### Task data

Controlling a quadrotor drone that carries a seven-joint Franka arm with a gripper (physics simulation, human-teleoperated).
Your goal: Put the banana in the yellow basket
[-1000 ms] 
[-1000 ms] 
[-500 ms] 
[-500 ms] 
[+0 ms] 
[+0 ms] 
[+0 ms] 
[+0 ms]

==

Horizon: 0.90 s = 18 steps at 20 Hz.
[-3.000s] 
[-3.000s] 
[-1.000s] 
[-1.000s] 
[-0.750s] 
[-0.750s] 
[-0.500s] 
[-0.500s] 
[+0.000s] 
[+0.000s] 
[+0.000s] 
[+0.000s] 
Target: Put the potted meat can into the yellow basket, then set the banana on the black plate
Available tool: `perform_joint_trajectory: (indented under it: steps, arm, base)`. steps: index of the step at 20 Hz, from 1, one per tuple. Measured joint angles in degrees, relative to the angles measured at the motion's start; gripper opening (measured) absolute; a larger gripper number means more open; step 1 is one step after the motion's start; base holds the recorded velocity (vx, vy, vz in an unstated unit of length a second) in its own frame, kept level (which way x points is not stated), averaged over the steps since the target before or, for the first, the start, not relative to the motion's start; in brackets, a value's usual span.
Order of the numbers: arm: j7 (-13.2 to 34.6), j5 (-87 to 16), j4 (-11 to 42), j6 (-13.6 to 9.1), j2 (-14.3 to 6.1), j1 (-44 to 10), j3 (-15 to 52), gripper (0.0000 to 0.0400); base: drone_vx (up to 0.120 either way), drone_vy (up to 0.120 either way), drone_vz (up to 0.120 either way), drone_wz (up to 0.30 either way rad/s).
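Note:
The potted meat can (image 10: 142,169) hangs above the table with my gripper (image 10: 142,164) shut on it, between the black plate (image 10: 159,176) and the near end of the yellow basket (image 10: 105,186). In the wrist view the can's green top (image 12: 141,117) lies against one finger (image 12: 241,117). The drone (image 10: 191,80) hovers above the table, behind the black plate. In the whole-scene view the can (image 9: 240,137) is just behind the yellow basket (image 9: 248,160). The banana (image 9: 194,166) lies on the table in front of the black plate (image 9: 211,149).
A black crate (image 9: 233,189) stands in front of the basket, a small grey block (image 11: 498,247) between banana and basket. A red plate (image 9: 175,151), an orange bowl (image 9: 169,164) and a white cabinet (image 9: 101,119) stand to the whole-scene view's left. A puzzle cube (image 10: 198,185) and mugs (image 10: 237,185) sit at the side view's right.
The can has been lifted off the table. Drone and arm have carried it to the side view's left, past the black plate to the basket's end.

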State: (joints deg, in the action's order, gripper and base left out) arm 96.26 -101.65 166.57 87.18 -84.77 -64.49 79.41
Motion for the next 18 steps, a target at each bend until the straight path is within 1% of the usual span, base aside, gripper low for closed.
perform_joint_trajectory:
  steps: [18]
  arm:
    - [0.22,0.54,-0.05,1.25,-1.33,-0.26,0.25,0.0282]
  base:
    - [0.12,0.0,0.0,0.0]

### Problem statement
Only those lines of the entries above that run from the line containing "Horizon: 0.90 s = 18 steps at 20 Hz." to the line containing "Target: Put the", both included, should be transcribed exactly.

### Solution
Horizon: 0.90 s = 18 steps at 20 Hz.
[-3.000s] 
[-3.000s] 
[-1.000s] 
[-1.000s] 
[-0.750s] 
[-0.750s] 
[-0.500s] 
[-0.500s] 
[+0.000s] 
[+0.000s] 
[+0.000s] 
[+0.000s] 
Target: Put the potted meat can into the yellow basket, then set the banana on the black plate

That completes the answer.